# [What the task asks]
What is wanted is the line holding "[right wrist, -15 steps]" and every later line through the end of the entries, set down exactly.

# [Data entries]
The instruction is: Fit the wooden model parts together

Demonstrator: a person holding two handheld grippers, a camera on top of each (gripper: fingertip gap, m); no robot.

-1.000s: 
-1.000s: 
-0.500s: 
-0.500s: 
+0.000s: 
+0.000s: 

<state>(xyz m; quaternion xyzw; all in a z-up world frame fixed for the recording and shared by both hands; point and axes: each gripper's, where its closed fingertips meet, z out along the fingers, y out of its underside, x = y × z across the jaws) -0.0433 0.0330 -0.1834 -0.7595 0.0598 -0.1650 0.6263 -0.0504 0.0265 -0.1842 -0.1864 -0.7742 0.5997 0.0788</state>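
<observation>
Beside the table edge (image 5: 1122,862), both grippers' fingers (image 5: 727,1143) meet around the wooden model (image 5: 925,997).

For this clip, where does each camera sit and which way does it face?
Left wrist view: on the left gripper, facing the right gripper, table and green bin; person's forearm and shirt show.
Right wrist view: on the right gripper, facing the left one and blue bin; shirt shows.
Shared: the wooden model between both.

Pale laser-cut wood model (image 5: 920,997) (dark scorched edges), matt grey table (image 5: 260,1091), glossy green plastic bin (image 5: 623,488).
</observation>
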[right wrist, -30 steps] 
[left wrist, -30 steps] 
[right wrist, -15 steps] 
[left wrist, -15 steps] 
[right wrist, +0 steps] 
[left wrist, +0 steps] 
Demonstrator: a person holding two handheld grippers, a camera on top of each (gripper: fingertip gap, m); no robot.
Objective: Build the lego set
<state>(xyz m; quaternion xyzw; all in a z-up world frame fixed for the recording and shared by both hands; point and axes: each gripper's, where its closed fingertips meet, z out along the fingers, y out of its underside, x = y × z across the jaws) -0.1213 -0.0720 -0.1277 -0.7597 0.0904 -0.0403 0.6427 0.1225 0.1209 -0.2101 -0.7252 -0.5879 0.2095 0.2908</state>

# [Response to the exercise]
[right wrist, -15 steps] 
[left wrist, -15 steps] 
[right wrist, +0 steps] 
[left wrist, +0 steps] 
Demonstrator: a person holding two handheld grippers, a camera on top of each (gripper: fingertip gap, m); no robot.
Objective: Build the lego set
<state>(xyz m; quaternion xyzw; all in a z-up world frame fixed for the recording and shared by both hands; point and axes: each gripper's, where its closed fingertips meet, z out along the fingers, y out of its underside, x = y × z across the jaws) -0.1213 -0.0720 -0.1277 -0.7597 0.0904 -0.0403 0.6427 0.1225 0.1209 -0.2101 -0.7252 -0.5879 0.2095 0.2908</state>

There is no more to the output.